## [Your objective]
All of the data below is to be written out again exactly.
[Collected data Boundary: Start]
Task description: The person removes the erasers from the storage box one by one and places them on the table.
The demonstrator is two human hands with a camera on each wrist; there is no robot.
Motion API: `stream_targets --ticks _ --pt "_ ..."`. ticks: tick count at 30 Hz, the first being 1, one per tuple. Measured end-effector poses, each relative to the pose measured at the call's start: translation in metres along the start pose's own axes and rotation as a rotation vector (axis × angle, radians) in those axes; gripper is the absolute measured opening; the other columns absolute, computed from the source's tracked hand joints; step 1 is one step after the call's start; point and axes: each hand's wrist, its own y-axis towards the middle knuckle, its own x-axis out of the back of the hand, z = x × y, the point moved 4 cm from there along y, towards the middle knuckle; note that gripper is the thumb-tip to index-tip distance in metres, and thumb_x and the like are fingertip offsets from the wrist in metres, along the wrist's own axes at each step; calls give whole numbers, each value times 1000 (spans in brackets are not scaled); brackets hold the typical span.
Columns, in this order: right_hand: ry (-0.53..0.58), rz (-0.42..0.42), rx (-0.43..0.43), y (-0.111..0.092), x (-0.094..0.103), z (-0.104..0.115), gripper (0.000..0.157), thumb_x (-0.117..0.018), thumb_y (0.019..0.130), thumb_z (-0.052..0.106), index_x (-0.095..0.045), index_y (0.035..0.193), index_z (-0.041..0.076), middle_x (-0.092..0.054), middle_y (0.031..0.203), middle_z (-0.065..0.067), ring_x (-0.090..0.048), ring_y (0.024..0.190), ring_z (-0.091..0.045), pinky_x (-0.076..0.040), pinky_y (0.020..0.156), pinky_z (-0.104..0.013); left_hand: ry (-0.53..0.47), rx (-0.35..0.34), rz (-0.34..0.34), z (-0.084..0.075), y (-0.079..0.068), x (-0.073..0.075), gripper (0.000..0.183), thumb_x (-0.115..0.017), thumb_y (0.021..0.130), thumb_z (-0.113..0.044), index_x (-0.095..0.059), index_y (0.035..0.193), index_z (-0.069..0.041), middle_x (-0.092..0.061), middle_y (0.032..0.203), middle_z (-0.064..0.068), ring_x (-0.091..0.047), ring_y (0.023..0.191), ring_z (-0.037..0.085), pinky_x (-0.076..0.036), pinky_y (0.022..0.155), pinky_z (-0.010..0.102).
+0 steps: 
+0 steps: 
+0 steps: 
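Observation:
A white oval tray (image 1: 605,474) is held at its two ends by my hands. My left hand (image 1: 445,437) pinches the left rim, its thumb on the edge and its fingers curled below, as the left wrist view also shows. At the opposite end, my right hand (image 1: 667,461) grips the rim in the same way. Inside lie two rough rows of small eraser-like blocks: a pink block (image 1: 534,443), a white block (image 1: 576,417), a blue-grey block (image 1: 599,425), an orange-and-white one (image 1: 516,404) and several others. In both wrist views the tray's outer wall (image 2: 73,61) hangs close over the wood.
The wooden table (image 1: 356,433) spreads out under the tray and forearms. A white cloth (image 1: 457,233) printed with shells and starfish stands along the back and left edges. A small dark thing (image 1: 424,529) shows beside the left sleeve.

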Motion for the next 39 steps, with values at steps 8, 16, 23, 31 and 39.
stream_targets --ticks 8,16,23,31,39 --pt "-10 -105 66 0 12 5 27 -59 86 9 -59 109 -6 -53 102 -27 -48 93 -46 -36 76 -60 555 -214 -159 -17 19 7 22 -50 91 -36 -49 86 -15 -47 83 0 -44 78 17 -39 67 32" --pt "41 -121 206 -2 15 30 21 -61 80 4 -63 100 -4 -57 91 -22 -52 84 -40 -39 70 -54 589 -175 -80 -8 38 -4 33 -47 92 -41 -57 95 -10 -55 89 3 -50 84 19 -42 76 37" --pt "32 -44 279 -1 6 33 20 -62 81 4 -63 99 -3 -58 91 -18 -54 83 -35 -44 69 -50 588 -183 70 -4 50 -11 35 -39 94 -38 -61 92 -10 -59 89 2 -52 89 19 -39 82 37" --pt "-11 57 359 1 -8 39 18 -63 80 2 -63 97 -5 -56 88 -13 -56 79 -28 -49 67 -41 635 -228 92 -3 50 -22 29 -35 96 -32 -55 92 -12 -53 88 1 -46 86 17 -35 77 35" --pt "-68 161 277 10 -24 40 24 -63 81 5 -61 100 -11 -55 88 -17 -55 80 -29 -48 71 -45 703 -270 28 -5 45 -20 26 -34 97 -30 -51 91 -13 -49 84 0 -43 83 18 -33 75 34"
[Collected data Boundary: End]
## [Answer to this task]
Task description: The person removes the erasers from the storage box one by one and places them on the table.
The demonstrator is two human hands with a camera on each wrist; there is no robot.
Motion API: `stream_targets --ticks _ --pt "_ ..."`. ticks: tick count at 30 Hz, the first being 1, one per tuple. Measured end-effector poses, each relative to the pose measured at the call's start: translation in metres along the start pose's own axes and rotation as a rotation vector (axis × angle, radians) in those axes; gripper is the absolute measured opening; the other columns absolute, computed from the source's tracked hand joints; step 1 is one step after the call's start; point and axes: each hand's wrist, its own y-axis towards the middle knuckle, its own x-axis out of the back of the hand, z = x × y, the point moved 4 cm from there along y, towards the middle knuckle; note that gripper is the thumb-tip to index-tip distance in metres, and thumb_x and the like are fingertip offsets from the wrist in metres, along the wrist's own axes at each step; calls give whole numbers, each value times 1000 (spans in brackets are not scaled); brackets hold the typical span.
Columns, in this order: right_hand: ry (-0.53..0.58), rz (-0.42..0.42), rx (-0.43..0.43), y (-0.111..0.092), x (-0.094..0.103), z (-0.104..0.115), gripper (0.000..0.157), thumb_x (-0.117..0.018), thumb_y (0.019..0.130), thumb_z (-0.052..0.106), index_x (-0.095..0.045), index_y (0.035..0.193), index_z (-0.041..0.076), middle_x (-0.092..0.054), middle_y (0.031..0.203), middle_z (-0.065..0.067), ring_x (-0.090..0.048), ring_y (0.024..0.190), ring_z (-0.091..0.045), pinky_x (-0.076..0.040), pinky_y (0.020..0.156), pinky_z (-0.104..0.013); left_hand: ry (-0.53..0.47), rx (-0.35..0.34), rz (-0.34..0.34), z (-0.084..0.075), y (-0.079..0.068), x (-0.073..0.075), gripper (0.000..0.183), thumb_x (-0.115..0.017), thumb_y (0.021..0.130), thumb_z (-0.113..0.044), index_x (-0.095..0.059), index_y (0.035..0.193), index_z (-0.069..0.041), middle_x (-0.092..0.061), middle_y (0.032..0.203), middle_z (-0.064..0.068), ring_x (-0.091..0.047), ring_y (0.023..0.191), ring_z (-0.037..0.085), pinky_x (-0.076..0.036), pinky_y (0.022..0.155), pinky_z (-0.010..0.102).
+0 steps: 
+0 steps: 
+0 steps: 
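Observation:
A white oval tray (image 1: 605,474) is held at its two ends by my hands. My left hand (image 1: 445,437) pinches the left rim, its thumb on the edge and its fingers curled below, as the left wrist view also shows. At the opposite end, my right hand (image 1: 667,461) grips the rim in the same way. Inside lie two rough rows of small eraser-like blocks: a pink block (image 1: 534,443), a white block (image 1: 576,417), a blue-grey block (image 1: 599,425), an orange-and-white one (image 1: 516,404) and several others. In both wrist views the tray's outer wall (image 2: 73,61) hangs close over the wood.
The wooden table (image 1: 356,433) spreads out under the tray and forearms. A white cloth (image 1: 457,233) printed with shells and starfish stands along the back and left edges. A small dark thing (image 1: 424,529) shows beside the left sleeve.
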
Motion for the next 39 steps, with values at steps 8, 16, 23, 31 and 39.
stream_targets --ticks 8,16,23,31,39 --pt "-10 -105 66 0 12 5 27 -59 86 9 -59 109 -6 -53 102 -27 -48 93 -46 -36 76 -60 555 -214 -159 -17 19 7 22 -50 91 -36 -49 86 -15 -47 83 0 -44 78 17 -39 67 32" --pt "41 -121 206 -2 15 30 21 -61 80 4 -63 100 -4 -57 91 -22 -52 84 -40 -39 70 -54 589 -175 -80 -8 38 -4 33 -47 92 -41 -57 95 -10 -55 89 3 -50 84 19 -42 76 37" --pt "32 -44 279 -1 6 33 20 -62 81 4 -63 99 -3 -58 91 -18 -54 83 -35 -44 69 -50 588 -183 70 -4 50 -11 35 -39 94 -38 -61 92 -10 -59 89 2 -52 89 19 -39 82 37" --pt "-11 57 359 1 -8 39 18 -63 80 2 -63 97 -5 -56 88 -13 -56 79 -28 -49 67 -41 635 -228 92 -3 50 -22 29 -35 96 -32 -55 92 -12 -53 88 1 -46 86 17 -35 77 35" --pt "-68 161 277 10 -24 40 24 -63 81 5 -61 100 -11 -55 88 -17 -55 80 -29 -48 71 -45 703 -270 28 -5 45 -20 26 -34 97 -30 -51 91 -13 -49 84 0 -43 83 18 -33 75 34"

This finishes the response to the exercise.